Die geplanten gesetzlichen Regelungen betreffen nur Spitzensportler und -sportlerinnen, also jene, die mit öffentlichen Mitteln gefördert werden, in Nationalmannschaften sind oder durch ihren Sport einen wesentlichen Anteil ihres Einkommens erzielen. Auf den Amateur- oder Breitensport sind diese Regeln aufgrund der fehlenden Kontrollmöglichkeiten nicht übertragbar. Für diesen Bereich verpflichtet der LINKEN-Entwurf den Staat, geeignete Präventionsmaßnahmen wie Aus- und Weiterbildungen von Sportlern und deren Umfeld zu entwickeln. Besonderen Wert legt die Linksfraktion außerdem auf den Jugendschutz: Der »Verkauf und die Weitergabe von leistungsstärkenden und gesundheitsgefährdenden Nahrungsergänzungsmitteln und sporttypischen Aufbaupräparaten« an Kinder und Jugendliche unter 18 Jahren soll verboten werden. Dieser Passage stimmten sowohl Lars Mortsiefer als auch Robert Bartko zu.

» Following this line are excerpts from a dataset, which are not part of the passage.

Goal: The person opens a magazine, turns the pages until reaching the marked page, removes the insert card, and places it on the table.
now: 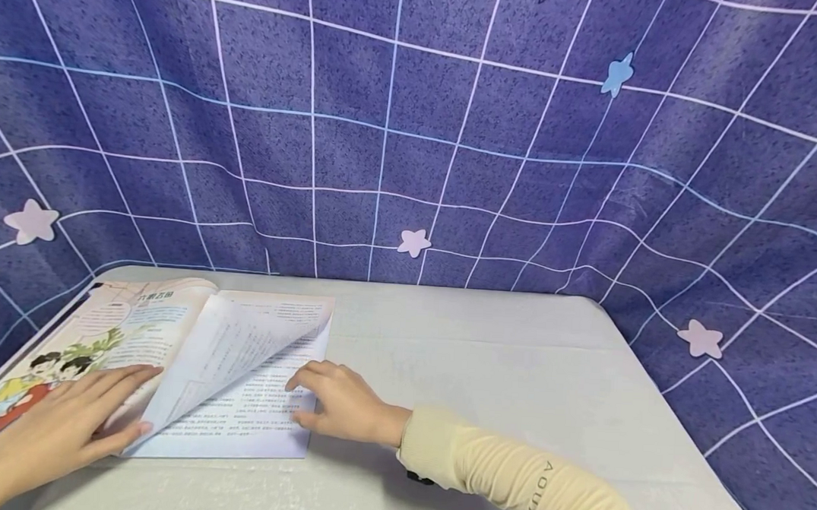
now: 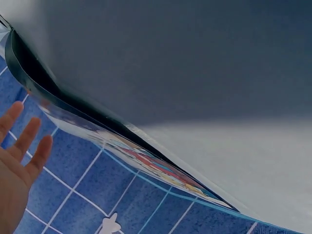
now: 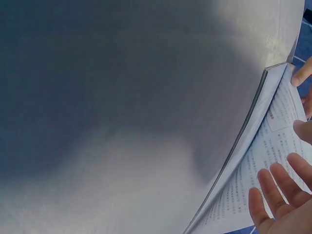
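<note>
An open book (image 1: 271, 424) lies on the left part of the table, with a colour drawing of children on its left page (image 1: 148, 335). One printed leaf (image 1: 230, 342) is lifted between the two sides, its free edge curving diagonally over the right page. My left hand (image 1: 80, 416) rests flat on the left page, thumb out by the lower corner of the lifted leaf. Above the right page, near its outer edge, is my right hand (image 1: 343, 404), fingers loosely bent with a gap between thumb and fingers. The right wrist view shows that hand (image 3: 287, 200) holding nothing beside the raised leaf.
A pale grey cloth covers the table (image 1: 499, 365), which extends right of the book. Behind and around it hangs a blue curtain (image 1: 420, 156) with grid lines and stars. The book lies close to the table's left edge.
</note>
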The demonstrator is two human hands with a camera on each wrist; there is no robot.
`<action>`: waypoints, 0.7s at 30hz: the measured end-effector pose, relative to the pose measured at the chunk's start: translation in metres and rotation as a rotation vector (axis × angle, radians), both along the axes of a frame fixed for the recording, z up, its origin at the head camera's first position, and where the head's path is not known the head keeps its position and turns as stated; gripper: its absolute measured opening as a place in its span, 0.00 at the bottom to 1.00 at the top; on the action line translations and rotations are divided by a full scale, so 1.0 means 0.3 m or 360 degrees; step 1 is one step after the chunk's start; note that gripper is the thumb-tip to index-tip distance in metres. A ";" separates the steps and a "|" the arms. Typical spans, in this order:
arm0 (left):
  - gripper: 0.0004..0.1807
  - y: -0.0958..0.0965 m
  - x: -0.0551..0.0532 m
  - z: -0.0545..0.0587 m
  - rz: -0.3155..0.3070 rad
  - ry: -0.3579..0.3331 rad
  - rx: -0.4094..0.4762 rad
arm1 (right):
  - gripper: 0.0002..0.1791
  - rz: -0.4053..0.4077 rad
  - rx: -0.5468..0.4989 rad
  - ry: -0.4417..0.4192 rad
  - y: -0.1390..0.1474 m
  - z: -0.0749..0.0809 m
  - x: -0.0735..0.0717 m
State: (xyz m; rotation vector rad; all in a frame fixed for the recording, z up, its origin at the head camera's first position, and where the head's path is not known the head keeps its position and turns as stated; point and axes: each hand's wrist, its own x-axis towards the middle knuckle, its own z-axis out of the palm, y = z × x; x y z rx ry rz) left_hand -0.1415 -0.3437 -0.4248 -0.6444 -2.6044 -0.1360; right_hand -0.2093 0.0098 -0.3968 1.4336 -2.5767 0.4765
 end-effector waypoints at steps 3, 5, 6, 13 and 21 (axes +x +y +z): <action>0.45 -0.005 -0.005 0.002 -0.0040 0.0078 -0.0012 | 0.18 0.0009 0.0026 -0.0017 -0.001 -0.001 0.002; 0.46 -0.008 -0.009 0.004 -0.0064 0.0119 -0.0018 | 0.19 0.0016 0.0041 -0.0024 -0.002 -0.003 0.003; 0.47 -0.010 -0.011 0.004 -0.0069 0.0139 -0.0018 | 0.19 0.0018 0.0049 -0.0026 -0.002 -0.004 0.003; 0.50 -0.014 -0.012 0.003 -0.0048 0.0178 -0.0032 | 0.19 0.0011 0.0122 -0.0032 -0.007 -0.010 0.010; 0.40 -0.015 -0.013 0.007 -0.0057 0.0165 -0.0067 | 0.20 0.0005 0.0208 -0.0041 -0.010 -0.015 0.016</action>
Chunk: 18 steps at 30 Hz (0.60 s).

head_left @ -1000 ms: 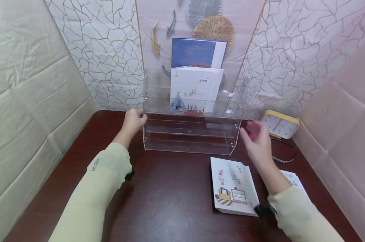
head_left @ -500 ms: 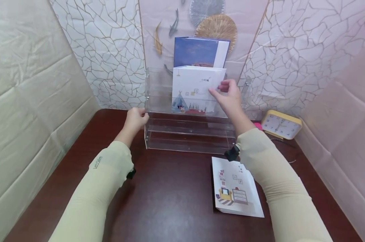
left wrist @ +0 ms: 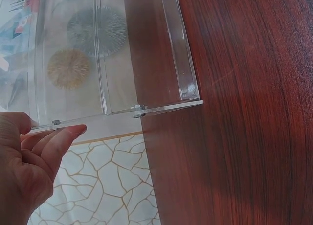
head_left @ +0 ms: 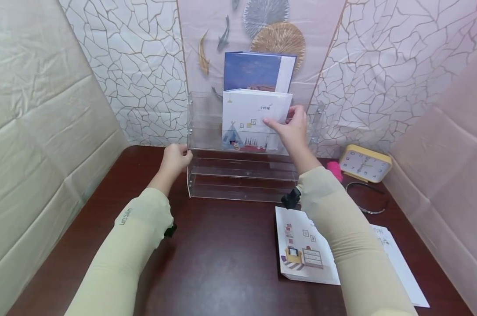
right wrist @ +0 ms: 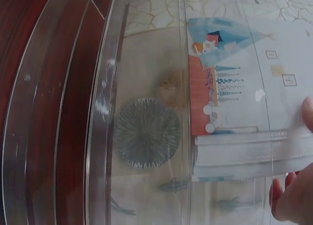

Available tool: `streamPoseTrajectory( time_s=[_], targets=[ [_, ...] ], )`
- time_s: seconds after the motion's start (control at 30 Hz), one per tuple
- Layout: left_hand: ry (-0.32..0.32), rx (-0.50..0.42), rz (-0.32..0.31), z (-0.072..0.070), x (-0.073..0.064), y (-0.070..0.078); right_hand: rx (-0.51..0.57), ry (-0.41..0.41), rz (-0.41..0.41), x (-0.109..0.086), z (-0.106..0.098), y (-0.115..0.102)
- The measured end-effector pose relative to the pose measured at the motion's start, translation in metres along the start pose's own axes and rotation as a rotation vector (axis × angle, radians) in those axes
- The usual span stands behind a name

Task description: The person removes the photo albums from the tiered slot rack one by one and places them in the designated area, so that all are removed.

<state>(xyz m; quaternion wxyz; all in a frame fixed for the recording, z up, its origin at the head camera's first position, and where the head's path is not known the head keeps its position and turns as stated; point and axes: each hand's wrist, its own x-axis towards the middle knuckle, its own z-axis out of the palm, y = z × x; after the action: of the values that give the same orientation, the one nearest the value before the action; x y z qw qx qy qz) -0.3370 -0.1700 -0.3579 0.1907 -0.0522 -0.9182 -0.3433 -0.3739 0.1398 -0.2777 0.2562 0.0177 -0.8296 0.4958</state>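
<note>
Picture book (head_left: 242,109): upright, upper tier of acrylic rack (head_left: 242,177) | Right hand (head_left: 293,131): clamped on its right edge | Left hand (head_left: 173,159): clamped on rack's side | Risk: one-sided pull could skew book

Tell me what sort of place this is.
Likely a desk or study corner: a dark wood-grain table bears a clear rack with books standing in it and a yellow-framed clock. At home or elsewhere, I cannot tell.

The left arm (head_left: 113,254) and right arm (head_left: 361,250) stretch forward. The left hand (head_left: 174,159) pinches between thumb and fingers; the right hand (head_left: 295,129), higher, grips with thumb apart from fingers.
</note>
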Motion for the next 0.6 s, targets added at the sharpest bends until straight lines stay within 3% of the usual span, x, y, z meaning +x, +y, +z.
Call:
streamPoseTrajectory(
  time_s=[0.23,0.6],
  targets=[
    [0.001,-0.004,-0.006,0.0010,0.0000,-0.0011,0.054,-0.018,0.029,-0.0014,0.0029,0.0003],
    [0.005,0.003,0.006,-0.0002,-0.0011,-0.0001,0.043,-0.032,0.035,0.0028,0.0025,-0.0019]
  ],
)
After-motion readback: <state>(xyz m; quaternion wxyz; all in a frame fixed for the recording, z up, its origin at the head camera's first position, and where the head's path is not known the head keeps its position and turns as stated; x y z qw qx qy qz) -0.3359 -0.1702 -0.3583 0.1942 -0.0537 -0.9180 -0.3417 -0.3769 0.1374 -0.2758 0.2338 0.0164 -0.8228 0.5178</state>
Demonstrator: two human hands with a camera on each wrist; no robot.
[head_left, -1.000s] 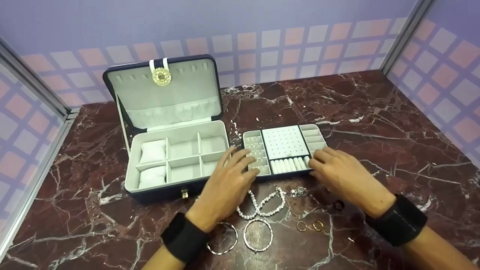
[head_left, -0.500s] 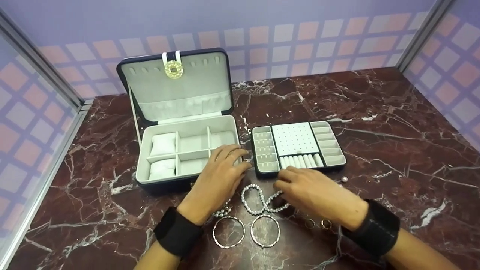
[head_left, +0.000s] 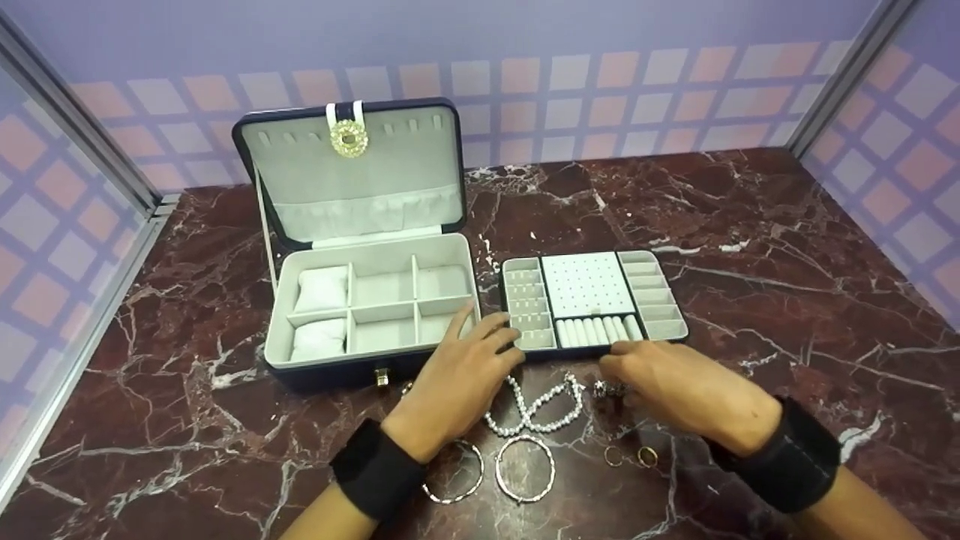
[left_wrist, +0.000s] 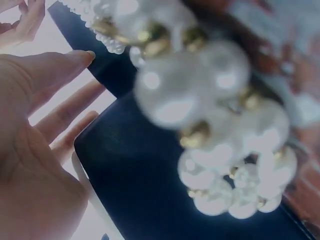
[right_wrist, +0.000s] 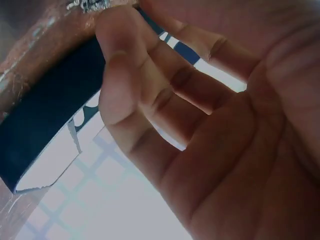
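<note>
My left hand (head_left: 465,375) hovers with spread, relaxed fingers at the front right corner of the open jewelry box (head_left: 322,377), holding nothing. Under it, close in the left wrist view, lies a pearl bracelet (left_wrist: 172,95) with gold beads. My right hand (head_left: 690,386) is low over the table before the jewelry tray (head_left: 577,350), its fingers bent. Right at those fingertips is a sparkly silver piece (head_left: 602,388), partly hidden by the hand; I cannot tell whether it is pinched. Between the hands lies a pearl strand (head_left: 507,432) in crossed loops.
Two silver bangles, one (head_left: 517,499) fully visible, lie near the front. Two small gold rings, one bright (head_left: 647,449), lie below my right hand. White cushions (head_left: 322,288) fill the box's left compartments. Patterned panels (head_left: 566,112) wall the marble table (head_left: 750,300).
My right hand goes from the tray's right side to above the pearl strand, then rightward to the silver piece. My left hand stays near the box corner. The view shifts slightly.
</note>
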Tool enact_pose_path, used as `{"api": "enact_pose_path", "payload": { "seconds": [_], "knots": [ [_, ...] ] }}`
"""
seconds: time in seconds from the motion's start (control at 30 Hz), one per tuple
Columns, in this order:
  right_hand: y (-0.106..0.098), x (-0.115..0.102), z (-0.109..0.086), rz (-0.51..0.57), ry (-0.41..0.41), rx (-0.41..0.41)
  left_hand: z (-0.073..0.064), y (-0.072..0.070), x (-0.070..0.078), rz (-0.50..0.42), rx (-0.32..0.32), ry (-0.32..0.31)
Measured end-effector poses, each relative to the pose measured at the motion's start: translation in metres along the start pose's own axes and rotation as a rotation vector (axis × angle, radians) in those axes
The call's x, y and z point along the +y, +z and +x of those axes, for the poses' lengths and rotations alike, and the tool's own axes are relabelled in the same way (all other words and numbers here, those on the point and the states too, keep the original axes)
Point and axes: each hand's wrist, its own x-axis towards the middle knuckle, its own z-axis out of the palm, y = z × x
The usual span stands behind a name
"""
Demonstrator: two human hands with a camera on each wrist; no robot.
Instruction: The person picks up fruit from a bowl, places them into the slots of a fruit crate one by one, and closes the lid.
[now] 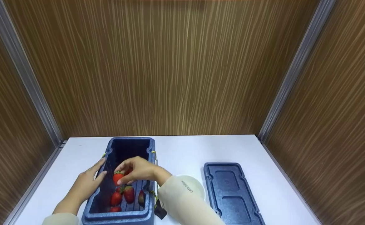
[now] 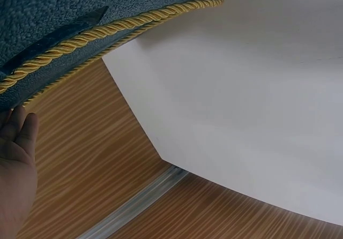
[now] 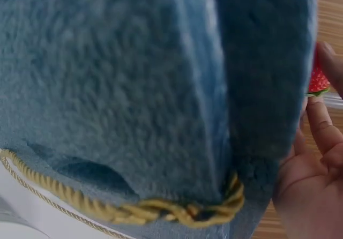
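Observation:
A deep dark-blue foam box (image 1: 120, 215) stands at the left of the table, with several strawberries (image 1: 129, 194) lying on its ribbed floor. Inside its opening my right hand (image 1: 141, 168) pinches a red strawberry (image 1: 118, 178) by thumb and fingers, its green leaves upward. That strawberry (image 3: 319, 81) also shows at the edge of the right wrist view, past the box wall. My left hand (image 1: 87, 184) rests on the box's left rim with its fingers extended; in the left wrist view its fingers lie below a yellow twisted rope (image 2: 112, 31).
A dark-blue lid (image 1: 232, 193) with recessed panels lies on the white table (image 1: 182, 150) to the right. Between box and lid is a pale round bowl (image 1: 194, 184), partly hidden by the right sleeve. A small black piece (image 1: 160, 211) hangs beside the box. Wood-grain walls enclose the table.

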Motion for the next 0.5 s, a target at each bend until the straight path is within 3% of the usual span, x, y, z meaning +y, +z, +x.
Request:
{"api": "enact_pose_path", "payload": {
  "seconds": [0.17, 0.5],
  "knots": [
    [0.0050, -0.0006, 0.0022, -0.078, 0.031, -0.017, -0.0001, 0.0005, -0.0004, -0.002, 0.017, 0.014],
    [0.0092, 0.0020, 0.0019, -0.130, 0.076, -0.002, -0.0005, 0.0014, -0.0002, 0.005, 0.023, 0.022]
  ]
}}
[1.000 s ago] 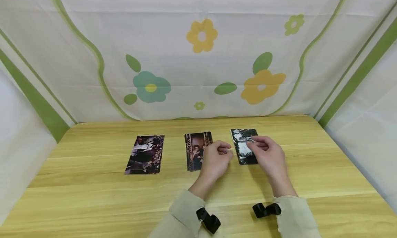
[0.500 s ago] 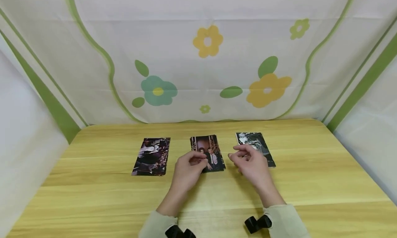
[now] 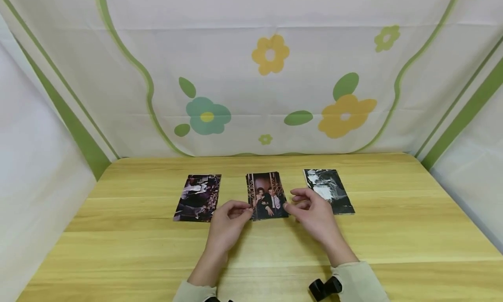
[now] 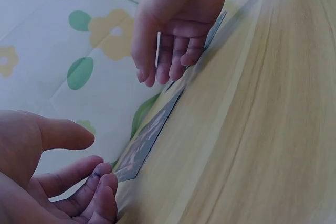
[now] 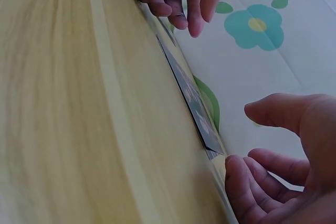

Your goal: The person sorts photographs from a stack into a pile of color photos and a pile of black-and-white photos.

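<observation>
In the head view a middle stack of photo prints (image 3: 269, 195) lies on the wooden table, its top print showing two people in dark clothes. My left hand (image 3: 227, 227) is at the lower left edge of that stack, and my right hand (image 3: 317, 219) is at its lower right edge. Both wrist views show thumb and fingers apart, the fingers loosely bent. Fingertips (image 4: 107, 179) of the left hand touch the near corner of the stack in the left wrist view. From the right wrist, the other fingertips (image 5: 233, 166) are right at the stack's end.
To the left is another photo stack (image 3: 198, 197), partly behind the left hand. A black-and-white photo stack (image 3: 334, 190) lies to the right, partly behind the right hand. A flower-printed cloth (image 3: 251, 88) rises behind the table (image 3: 129, 249).
The left hand has moved left across the middle stack to its left edge. The right hand has left the black-and-white stack and come to the middle stack's right edge. The head view has shifted slightly.
</observation>
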Action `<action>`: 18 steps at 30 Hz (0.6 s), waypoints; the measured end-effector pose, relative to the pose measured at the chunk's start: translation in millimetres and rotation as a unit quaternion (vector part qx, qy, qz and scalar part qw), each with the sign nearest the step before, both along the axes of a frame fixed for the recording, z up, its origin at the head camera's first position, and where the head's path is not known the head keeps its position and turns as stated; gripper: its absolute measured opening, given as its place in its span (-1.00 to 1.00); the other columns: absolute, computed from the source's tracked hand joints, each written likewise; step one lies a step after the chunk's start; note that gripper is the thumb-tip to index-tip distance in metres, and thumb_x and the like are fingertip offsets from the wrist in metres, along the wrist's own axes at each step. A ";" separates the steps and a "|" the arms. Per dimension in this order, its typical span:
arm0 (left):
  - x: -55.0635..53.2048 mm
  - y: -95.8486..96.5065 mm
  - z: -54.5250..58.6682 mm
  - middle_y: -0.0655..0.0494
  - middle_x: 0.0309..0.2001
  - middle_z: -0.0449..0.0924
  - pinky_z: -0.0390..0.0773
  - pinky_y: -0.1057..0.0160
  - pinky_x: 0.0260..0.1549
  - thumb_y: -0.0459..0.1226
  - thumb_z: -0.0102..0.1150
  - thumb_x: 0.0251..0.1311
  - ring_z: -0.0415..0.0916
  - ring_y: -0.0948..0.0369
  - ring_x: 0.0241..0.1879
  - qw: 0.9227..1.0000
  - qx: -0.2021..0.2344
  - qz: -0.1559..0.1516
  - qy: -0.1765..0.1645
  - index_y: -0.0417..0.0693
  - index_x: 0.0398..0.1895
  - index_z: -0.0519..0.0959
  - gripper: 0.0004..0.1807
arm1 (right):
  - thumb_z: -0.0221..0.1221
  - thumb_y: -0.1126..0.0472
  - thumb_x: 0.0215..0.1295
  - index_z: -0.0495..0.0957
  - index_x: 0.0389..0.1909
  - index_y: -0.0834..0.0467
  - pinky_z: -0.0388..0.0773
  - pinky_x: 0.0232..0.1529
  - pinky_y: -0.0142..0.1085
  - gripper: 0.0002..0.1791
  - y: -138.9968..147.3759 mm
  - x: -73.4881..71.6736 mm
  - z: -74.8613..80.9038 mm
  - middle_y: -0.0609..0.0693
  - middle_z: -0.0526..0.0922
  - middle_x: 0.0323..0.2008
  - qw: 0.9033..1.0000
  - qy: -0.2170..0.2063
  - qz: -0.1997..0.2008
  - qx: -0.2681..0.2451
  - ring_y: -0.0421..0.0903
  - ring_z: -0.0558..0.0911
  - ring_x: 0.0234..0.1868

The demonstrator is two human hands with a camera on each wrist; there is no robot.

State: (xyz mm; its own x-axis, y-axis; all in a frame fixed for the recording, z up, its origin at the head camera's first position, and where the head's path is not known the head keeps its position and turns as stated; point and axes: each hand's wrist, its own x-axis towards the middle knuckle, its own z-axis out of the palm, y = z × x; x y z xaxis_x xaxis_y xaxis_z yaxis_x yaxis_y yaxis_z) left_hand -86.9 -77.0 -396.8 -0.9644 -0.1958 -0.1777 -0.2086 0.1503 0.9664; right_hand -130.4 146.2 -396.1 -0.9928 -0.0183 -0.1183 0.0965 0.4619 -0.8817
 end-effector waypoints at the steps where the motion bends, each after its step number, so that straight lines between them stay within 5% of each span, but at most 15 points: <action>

Bartko, der frühere Bahnradrennfahrer und Doppelolympiasieger von Sydney sowie jetzige Vizepräsident Leistungssport des Landesportbundes Berlin, verwies zum Abschluss der Konferenz auf die Verantwortung der Pharmaindustrie, die bei der Debatte um ein Anti-Doping-Gesetz aus dem Fokus zu rücken drohe: So überstieg laut Andre Donati, einem italienischen Sportwissenschaftler, im Jahr 2007 die Menge der jährlich produzierten Epo-Präparate, die eigentlich für Nierenkranke bestimmt sind, den tatsächlichen therapeutischen Bedarf um das fünf- bis sechsfache. Von Journalisten danach befragt, antwortete der Kommunikationsdirektor des Pharmaunternehmens Roche, Hans-Ulrich Jelitto: »Wir verkaufen unser Epo wie jedes andere Medikament an den Großhandel - was danach passiert, interessiert uns nicht.«

»Natürlich hat der Athlet eine Eigenverantwortung, aber er ist das letzte Glied in der Kette«, sagt Bartko. Für einen wirksamen Anti-Doping-Kampf dürfe der Fokus nicht allein auf die Sportler gerichtet sein. So schlägt er ein Verbot oder die Beschränkung des Onlinehandels mit bestimmten Medikamenten vor. Auch könnten in bestimmte Medikamente wie Epo, Bio-Marker integriert werden, die Schnelltests im Vorfeld von Wettkämpfen zulassen und dabei analog zu Drogenschnelltests Manipulationen aufzeigen, die dann im Nachhinein durch Urin- oder Blutkontrollen präzisiert werden können. Um an die Wurzel des Dopings zu kommen, sei viel mehr als ein Anti-Doping-Gesetz nötig, so Bartko abschließend.